Event Sourcing
"[E]very operational command executed on any given Aggregate instance in the domain model will publish at least one Domain Event that describes the execution outcome. Each of the events is saved to an Event Store in the order in which it occurred. When each Aggregate is retrieved from its Repository, the instance is reconstituted by playing back the Events in the order in which they previously occurred... To avoid this bottleneck we can apply an optimization the uses Aggregate state snapshots." [1]
CQRS
Instead of having one data store for everything, "the change that CQRS introduces is to split that conceptual model into separate models for update and display, which it refers to as Command and Query respectively". [2]
I've seen this work well in a project that used a Lambda Architecture. Here, risk data was being written slowly but surely to a Hadoop cluster. When a day's data was complete, the data could be converted into a format that was digestible by the Risk Managers.
"Having separate models raises questions about how hard to keep those models consistent, which raises the likelihood of using eventual consistency." [2] For us this was fine as the Risk Managers were in bed while the munging was taking place.
"Interacting with the command-model naturally falls into commands or events, which meshes well with Event Sourcing." [2] And this is where
Kafka came in.
Martin Fowler is cautious about using CQRS [2] but we had a good experience. In our domain, the Risk Managers were not interested in the Query model after two weeks and so it could be thrown away. Had it been needed at any time in the future, it could always have been generated again from the Command model.
Lambda Architecture
Lambda Architectures consist of three main pieces:
- The batch layer, managing the master dataset (an immutable, append-only set of raw data) and pre-computing batch views.
- The serving layer, indexing batch views so that they can be queried in a low-latency, ad-hoc way.
- The speed layer, dealing with recent data only, and compensating for the high latency of the batch layer.
As mentioned in the CQRS subsection above, "even if you were to lose all your serving layer datasets and speed layer datasets, you could reconstruct your application from the master dataset. This is because the batch views served by the serving layer are produced via functions on the master dataset, and since the speed layer is based only on recent data, it can construct itself within a few hours." [3]
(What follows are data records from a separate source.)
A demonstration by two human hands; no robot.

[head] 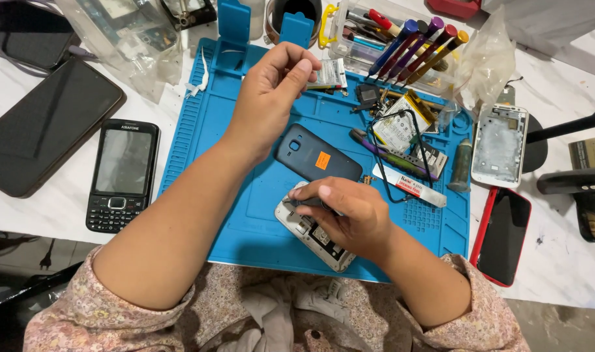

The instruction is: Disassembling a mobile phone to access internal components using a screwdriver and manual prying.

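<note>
My left hand (271, 91) is raised over the blue silicone work mat (245, 215), fingertips pinched together; nothing shows between them. My right hand (349, 215) lies on an opened silver phone (317, 242) at the mat's near edge, its fingers closed on a dark part at the phone's top end. The hand covers most of the phone. A dark blue back cover (310, 156) with an orange sticker lies on the mat between my two hands.
A black keypad phone (121, 176) and a large dark screen (46, 124) lie left of the mat. Right: a white phone frame (499, 143) and a red-edged phone (503, 234). Behind: coloured screwdrivers (415, 45), a battery (401, 124), plastic bags (128, 32).
</note>
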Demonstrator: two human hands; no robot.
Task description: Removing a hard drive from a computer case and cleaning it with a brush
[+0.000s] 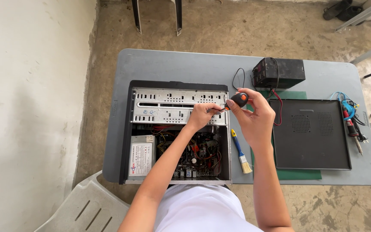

Since Hadoop has an append-only, highly available file system (
HDFS), it makes it an obvious choice for the batch layer.
"The serving layer is a specialized distributed database that loads in a batch Batch layer view and makes it possible to do random reads on it (see figure 1.9). When new batch views are available, the serving layer automatically swaps those in so that more up-to-date results are available. A serving layer database supports batch updates and random reads. Most notably, it doesn’t need to support random writes." [3] Cassandra was our choice for this layer.
Finally, "the speed layer only looks at recent data, whereas the batch layer looks at all the data at once. Another big difference is that in order to achieve the smallest latencies possible, the speed layer doesn’t look at all the new data at once. Instead, it updates the realtime views as it receives new data instead of recomputing the views from scratch like the batch layer does. The speed layer does incremental computation instead of the recomputation done in the batch layer." [3]
Lambda architecture shares some
similarities with CQRS but is very different in that it never updates data (although it can add data that renders old data obsolete).
Feature Branching
The idea here is that each developer works on his own branch. He regular synchs with the main branch to lessen the pain of later merging his work into it. With Git, he'd regularly run:
> git checkout master
> git pull
> git checkout BRANCH_NAME
> git merge master
> git push
There is some debate on whether Feature Branching is an anti-pattern. Ideally, the system should be architected such that a feature is isolated to a particular silo of the code and not spill out to other components. Thus, a developer can merrily work on that particular silo and check into the main branch all the time. Mainly for political reasons, though, this is not always possible. Software like
Stash that integrates with Jira can make code reviews even within a distributed team quite pleasant.
[1] Implementing Domain Driven Design, Vaughn Vernon
[2] Martin Fowler's
blog.
[3]
Big Data, Nathan Marz